About this task:
Filter the records for lines holding the string "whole".

(Data for processing begins)

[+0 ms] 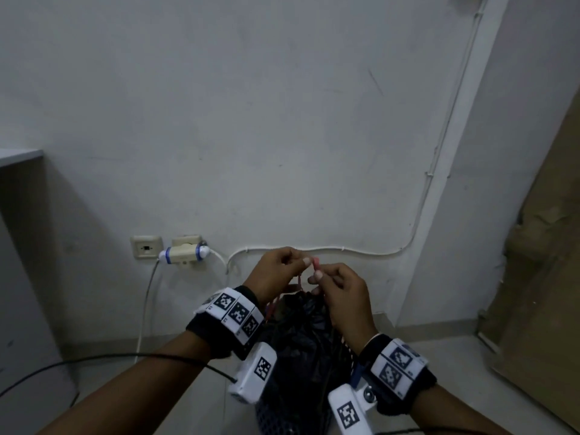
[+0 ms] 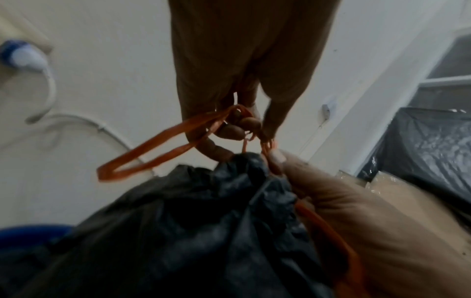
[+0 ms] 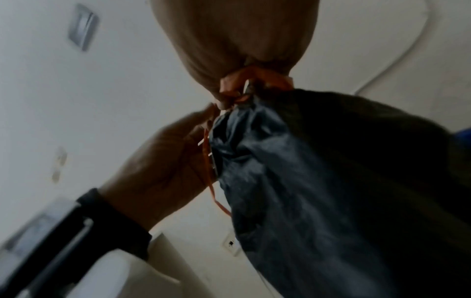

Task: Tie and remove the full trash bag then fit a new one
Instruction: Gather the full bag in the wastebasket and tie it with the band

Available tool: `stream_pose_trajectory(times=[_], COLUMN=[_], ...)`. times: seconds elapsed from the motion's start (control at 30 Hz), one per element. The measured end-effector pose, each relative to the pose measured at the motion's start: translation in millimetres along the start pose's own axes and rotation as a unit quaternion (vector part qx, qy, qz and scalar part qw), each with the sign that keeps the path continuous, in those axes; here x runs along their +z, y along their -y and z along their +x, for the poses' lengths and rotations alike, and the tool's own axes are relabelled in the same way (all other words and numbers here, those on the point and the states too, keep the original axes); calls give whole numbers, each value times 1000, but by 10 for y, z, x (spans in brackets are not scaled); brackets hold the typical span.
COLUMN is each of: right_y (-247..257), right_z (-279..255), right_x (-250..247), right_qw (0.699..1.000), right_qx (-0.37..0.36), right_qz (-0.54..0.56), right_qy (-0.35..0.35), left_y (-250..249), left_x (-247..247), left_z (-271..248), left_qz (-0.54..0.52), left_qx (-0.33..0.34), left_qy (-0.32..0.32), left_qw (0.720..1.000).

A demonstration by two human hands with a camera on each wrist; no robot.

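Note:
A full black trash bag point(image 1: 306, 334) sits gathered at its neck inside a blue mesh bin point(image 1: 270, 419). Orange drawstrings point(image 1: 315, 263) rise from the neck. My left hand point(image 1: 282, 271) pinches one drawstring, and my right hand point(image 1: 339, 290) pinches the other, just above the bag's mouth. In the left wrist view the drawstring point(image 2: 153, 149) forms a long loose loop hanging left of the left hand point(image 2: 242, 125), above the bag point(image 2: 203, 221). In the right wrist view the right hand point(image 3: 239, 60) grips the orange string point(image 3: 254, 76) at the bag's point(image 3: 305, 171) neck.
A white wall stands close behind, with sockets point(image 1: 147, 246), a plug adapter point(image 1: 185, 251) and a cable point(image 1: 314, 248) along it. A grey cabinet point(image 1: 25, 246) is at the left. Brown cardboard point(image 1: 539, 246) leans at the right. Another black bag point(image 2: 428, 149) lies to the right.

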State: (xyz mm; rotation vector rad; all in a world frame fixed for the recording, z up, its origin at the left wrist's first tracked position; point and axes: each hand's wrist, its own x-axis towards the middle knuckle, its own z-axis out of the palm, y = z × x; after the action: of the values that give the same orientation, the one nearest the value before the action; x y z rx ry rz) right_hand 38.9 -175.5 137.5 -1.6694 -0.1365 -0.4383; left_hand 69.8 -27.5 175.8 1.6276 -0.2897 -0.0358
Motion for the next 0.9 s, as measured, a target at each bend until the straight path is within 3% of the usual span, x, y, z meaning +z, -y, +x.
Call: stream_pose_trajectory(times=[0.1,0.23,0.47,0.53,0.6,0.67,0.7,0.73,0.77,0.8,0.83,0.9], right_y=[-14,116,171,185,175,160,151,142,135,128,124,129], right_z=[36,30,-1,-10,1,27,41,64,84,98,112,121], right_x=[-28,6,-34,-30,-12,-4,-7,-10,-14,-20,-20,-12], right_qw=[996,987,984,982,982,977,972,967,962,957,952,940], right_qx=[73,102,59,64,81,123,145,163,176,184,189,196], right_qz=[33,61,71,81,93,125,144,164,183,202,220,259], right_qy=[26,106,151,158,145,123,114,106,101,99,99,105], left_y=[-112,-357,-414,-400,-343,-301,-310,-325,-314,-277,-201,-10], left_x=[-137,-177,-221,-202,-163,-122,-102,-90,-77,-52,-20,79], left_z=[51,150,358,384,400,324,235,138,52,-42,-103,-217], left_qz=[124,267,291,311,399,534,550,522,471,400,320,193], left_qx=[84,187,104,119,174,241,280,333,380,398,379,261], left_qy=[12,74,66,69,26,-107,-183,-236,-259,-247,-211,-145], left_qw=[989,942,949,940,900,803,765,749,752,788,842,935])
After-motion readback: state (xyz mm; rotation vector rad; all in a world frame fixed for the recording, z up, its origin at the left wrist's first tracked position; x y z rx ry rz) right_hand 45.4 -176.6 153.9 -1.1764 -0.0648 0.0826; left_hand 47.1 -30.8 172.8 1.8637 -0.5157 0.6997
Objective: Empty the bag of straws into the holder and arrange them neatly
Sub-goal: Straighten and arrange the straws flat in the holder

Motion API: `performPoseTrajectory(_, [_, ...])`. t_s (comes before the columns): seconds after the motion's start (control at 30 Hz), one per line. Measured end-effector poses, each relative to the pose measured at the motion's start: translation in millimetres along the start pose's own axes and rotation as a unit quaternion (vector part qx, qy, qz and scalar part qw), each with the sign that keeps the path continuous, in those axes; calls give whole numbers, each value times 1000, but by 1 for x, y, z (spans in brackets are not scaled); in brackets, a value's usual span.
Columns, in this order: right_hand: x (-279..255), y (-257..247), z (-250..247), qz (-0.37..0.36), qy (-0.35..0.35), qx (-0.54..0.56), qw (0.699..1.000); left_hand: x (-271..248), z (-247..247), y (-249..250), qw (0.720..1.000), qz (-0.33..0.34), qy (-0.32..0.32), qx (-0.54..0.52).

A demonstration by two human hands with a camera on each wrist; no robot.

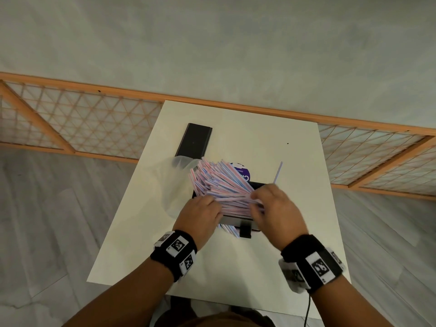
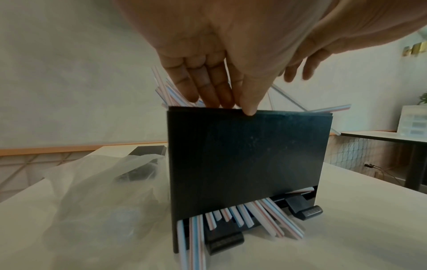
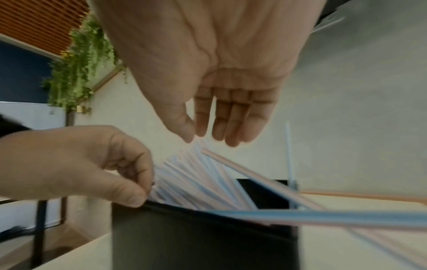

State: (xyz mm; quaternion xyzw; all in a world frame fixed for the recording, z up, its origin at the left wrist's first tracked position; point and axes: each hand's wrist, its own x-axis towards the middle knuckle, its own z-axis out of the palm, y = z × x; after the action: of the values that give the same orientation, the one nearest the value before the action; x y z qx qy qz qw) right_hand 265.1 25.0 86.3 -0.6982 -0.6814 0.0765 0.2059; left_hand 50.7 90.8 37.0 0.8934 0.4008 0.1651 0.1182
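Both wrists hover over the counter (image 1: 295, 232): my left hand (image 1: 200, 214) and right hand (image 1: 274, 206), fingers relaxed, tidy striped paper straws (image 1: 219, 182) fanned inside the black box holder (image 2: 242, 160). Next, I should level the strays.

Both hands and the fanned pink-and-blue striped straws (image 1: 219, 182) cover most of the black box-shaped straw holder (image 1: 257, 185) in the head view. A purple round label (image 1: 243, 172) behind the holder is half hidden, its print unreadable. The right wrist view is motion-blurred, smearing the straws above the holder.
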Motion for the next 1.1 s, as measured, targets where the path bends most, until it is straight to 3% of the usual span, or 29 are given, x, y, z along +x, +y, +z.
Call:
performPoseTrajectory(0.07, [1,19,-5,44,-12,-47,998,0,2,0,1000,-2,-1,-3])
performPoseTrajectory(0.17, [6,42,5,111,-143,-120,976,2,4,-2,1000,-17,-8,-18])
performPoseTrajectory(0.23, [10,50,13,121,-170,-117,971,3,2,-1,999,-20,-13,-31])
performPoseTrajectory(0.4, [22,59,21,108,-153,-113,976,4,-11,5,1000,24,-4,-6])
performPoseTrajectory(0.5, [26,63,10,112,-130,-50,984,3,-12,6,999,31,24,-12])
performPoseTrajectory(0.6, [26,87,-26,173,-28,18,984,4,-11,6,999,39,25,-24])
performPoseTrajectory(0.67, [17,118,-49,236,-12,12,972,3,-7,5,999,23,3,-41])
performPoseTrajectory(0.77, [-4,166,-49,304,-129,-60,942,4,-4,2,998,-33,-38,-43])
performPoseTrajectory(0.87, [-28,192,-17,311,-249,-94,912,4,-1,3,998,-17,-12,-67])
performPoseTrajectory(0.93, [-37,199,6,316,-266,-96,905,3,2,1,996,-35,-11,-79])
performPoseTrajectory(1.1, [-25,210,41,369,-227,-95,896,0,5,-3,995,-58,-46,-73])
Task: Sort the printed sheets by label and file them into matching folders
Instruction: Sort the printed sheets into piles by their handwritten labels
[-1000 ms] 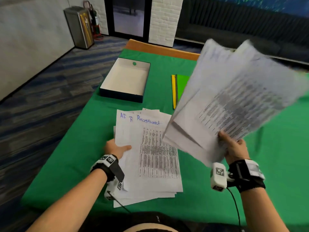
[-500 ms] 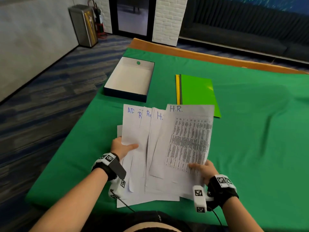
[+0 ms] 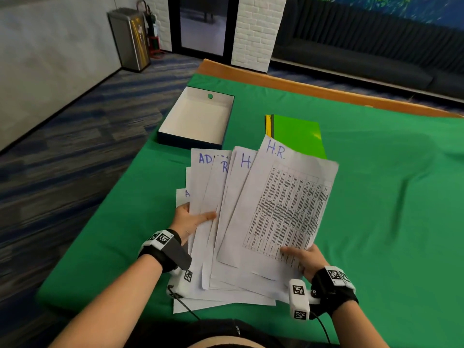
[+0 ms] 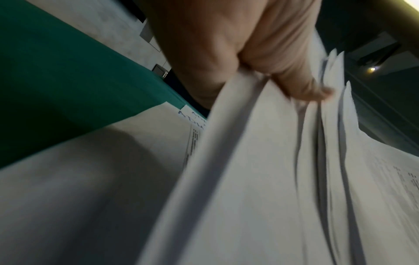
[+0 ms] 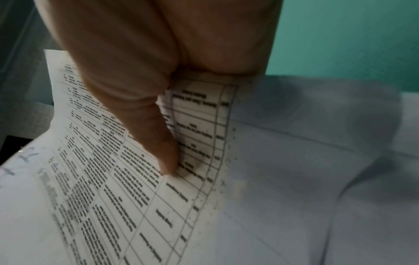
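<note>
A fan of white printed sheets (image 3: 251, 209) is held over the green table near its front edge. Blue handwritten labels show at their tops: "AD", "R", "H" and, on the top sheet (image 3: 283, 207), "H.R.". My left hand (image 3: 193, 219) grips the fan's left part, thumb (image 4: 294, 86) lying on the "AD" sheet. My right hand (image 3: 301, 254) pinches the bottom right corner of the "H.R." sheet, thumb (image 5: 158, 143) pressed on its printed table. A few more sheets (image 3: 221, 301) lie flat beneath. Green and yellow folders (image 3: 296, 134) lie stacked just beyond the fan.
An open shallow box (image 3: 198, 116) with a white inside and dark walls stands at the back left. The green cloth (image 3: 389, 197) stretches bare to the right. The table's left edge (image 3: 113, 197) drops to carpeted floor, and a wooden rim (image 3: 301, 89) runs along the back.
My right hand has come down from high on the right, bringing its sheets onto the fan. The fan has since tilted slightly right, with the "H.R." sheet on top.
</note>
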`<state>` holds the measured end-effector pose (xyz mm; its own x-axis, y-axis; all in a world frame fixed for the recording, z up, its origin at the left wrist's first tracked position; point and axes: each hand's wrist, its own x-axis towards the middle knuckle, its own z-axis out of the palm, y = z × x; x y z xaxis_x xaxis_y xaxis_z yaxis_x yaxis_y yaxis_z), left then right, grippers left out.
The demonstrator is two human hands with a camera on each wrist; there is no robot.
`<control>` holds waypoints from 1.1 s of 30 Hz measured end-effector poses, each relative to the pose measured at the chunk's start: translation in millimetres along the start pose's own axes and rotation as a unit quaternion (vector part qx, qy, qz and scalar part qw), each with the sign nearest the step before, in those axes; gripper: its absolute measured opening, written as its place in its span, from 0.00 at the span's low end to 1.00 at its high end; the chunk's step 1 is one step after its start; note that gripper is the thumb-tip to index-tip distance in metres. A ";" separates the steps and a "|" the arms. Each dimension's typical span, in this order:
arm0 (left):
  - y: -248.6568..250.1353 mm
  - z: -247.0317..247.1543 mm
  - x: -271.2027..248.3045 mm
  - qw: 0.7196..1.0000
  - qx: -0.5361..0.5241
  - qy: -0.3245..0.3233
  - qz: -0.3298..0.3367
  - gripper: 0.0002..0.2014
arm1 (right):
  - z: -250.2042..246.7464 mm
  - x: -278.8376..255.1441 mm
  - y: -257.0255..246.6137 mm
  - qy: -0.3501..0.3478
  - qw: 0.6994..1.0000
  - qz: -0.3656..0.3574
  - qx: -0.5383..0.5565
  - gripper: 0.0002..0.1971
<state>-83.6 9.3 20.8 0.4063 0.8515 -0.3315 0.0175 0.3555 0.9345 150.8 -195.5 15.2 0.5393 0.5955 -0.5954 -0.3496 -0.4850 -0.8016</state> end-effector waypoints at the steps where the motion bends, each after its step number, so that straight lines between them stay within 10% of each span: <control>1: -1.8 -1.2 3.2 1.000 -0.009 0.006 -0.005 0.13 | -3.2 1.9 2.1 0.013 1.000 -0.001 0.004 0.31; 9: -16.0 -19.5 21.5 0.999 0.014 0.043 -0.011 0.15 | -31.3 6.4 8.8 0.090 0.996 -0.002 -0.005 0.27; 25: -42.5 0.2 19.1 0.985 0.158 0.063 -0.028 0.36 | -3.3 -3.9 11.5 0.033 0.987 0.020 -0.155 0.15; 28: -44.8 4.0 10.6 0.956 0.273 0.090 0.057 0.48 | 2.3 -5.1 15.2 0.038 0.985 0.002 -0.167 0.18; 33: -45.3 15.5 -3.2 0.873 0.470 0.048 0.122 0.34 | 1.2 -0.5 24.1 0.065 0.982 -0.015 -0.179 0.22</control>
<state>-71.5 -15.5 -18.4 0.4249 0.9021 -0.0756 0.7012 -0.2752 0.6577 141.1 -206.7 -3.8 0.6462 0.5385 -0.5408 -0.0528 -0.6754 -0.7356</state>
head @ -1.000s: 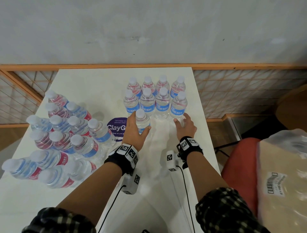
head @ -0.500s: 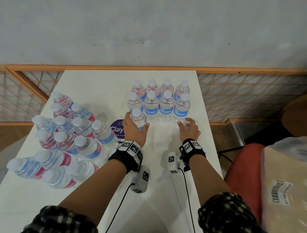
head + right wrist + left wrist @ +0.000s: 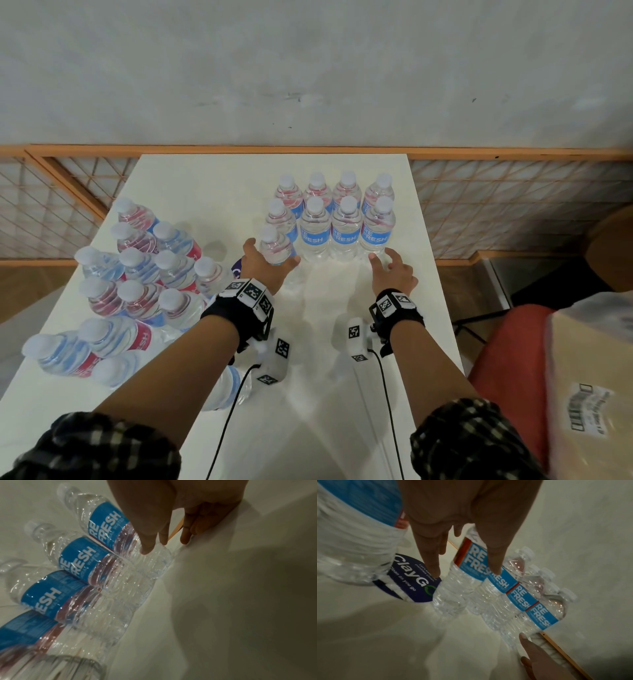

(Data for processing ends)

Output:
Available tool: `stream_pose_trajectory(times=[_], COLUMN=[_], ...)`. times: seconds elapsed from the motion's start (control at 30 Hz), one per element. The measured end-effector pose, each relative to the pose measured at the motion's start: translation in millimetres along the start pose's own axes and rotation as a unit quaternion (vector part qx, qy, qz and scalar part qw), each with the sign that keeps the path continuous, in those axes; here x runs along their +z, y along their -y and z along their +x, for the poses' lengths and rotations alike, and the tool's own axes are relabelled in the same way (all other words and numbers here, those on the point and the states too, keep the original axes); calls give whole numbers, each value times 1000, but by 10 for y, z, x (spans in brackets are not scaled); brackets hold the typical span.
Motion API: `performPoseTrajectory(_, [_, ...])`. t_s (comes before the columns): seconds after the motion's start (control at 30 Hz), one per line. Measured end-effector poses, each relative to the pose measured at the motion's start: translation in millimetres along the start pose's own axes and rotation as a unit quaternion (vector part qx, qy, qz and scalar part qw), each with the sign that keeps the path continuous, in those axes; calls give whole numbers, each value times 1000, but by 1 for x, y, z (spans in brackets are not scaled); in brackets, a value's usual span.

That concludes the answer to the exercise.